## DATA SECTION:
━━━
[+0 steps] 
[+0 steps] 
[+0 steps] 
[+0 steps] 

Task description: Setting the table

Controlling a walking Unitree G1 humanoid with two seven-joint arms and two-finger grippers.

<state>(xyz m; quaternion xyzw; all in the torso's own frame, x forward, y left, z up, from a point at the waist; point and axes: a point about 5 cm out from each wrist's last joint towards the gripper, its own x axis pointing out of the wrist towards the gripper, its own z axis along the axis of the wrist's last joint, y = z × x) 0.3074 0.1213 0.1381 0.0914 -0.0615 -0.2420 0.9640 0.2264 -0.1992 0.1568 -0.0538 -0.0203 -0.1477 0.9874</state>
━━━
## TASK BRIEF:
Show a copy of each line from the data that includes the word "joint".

## ANSWER TO THIS TASK:
Controlling a walking Unitree G1 humanoid with two seven-joint arms and two-finger grippers.
<state>(xyz m; quaternion xyzw; all in the torso's own frame, x forward, y left, z up, from a point at the waist; point and axes: a point about 5 cm out from each wrist's last joint towards the gripper, its own x axis pointing out of the wrist towards the gripper, its own z axis along the axis of the wrist's last joint, y = z × x) 0.3074 0.1213 0.1381 0.0914 -0.0615 -0.2420 0.9640 0.2264 -0.1992 0.1568 -0.0538 -0.0203 -0.1477 0.9874</state>

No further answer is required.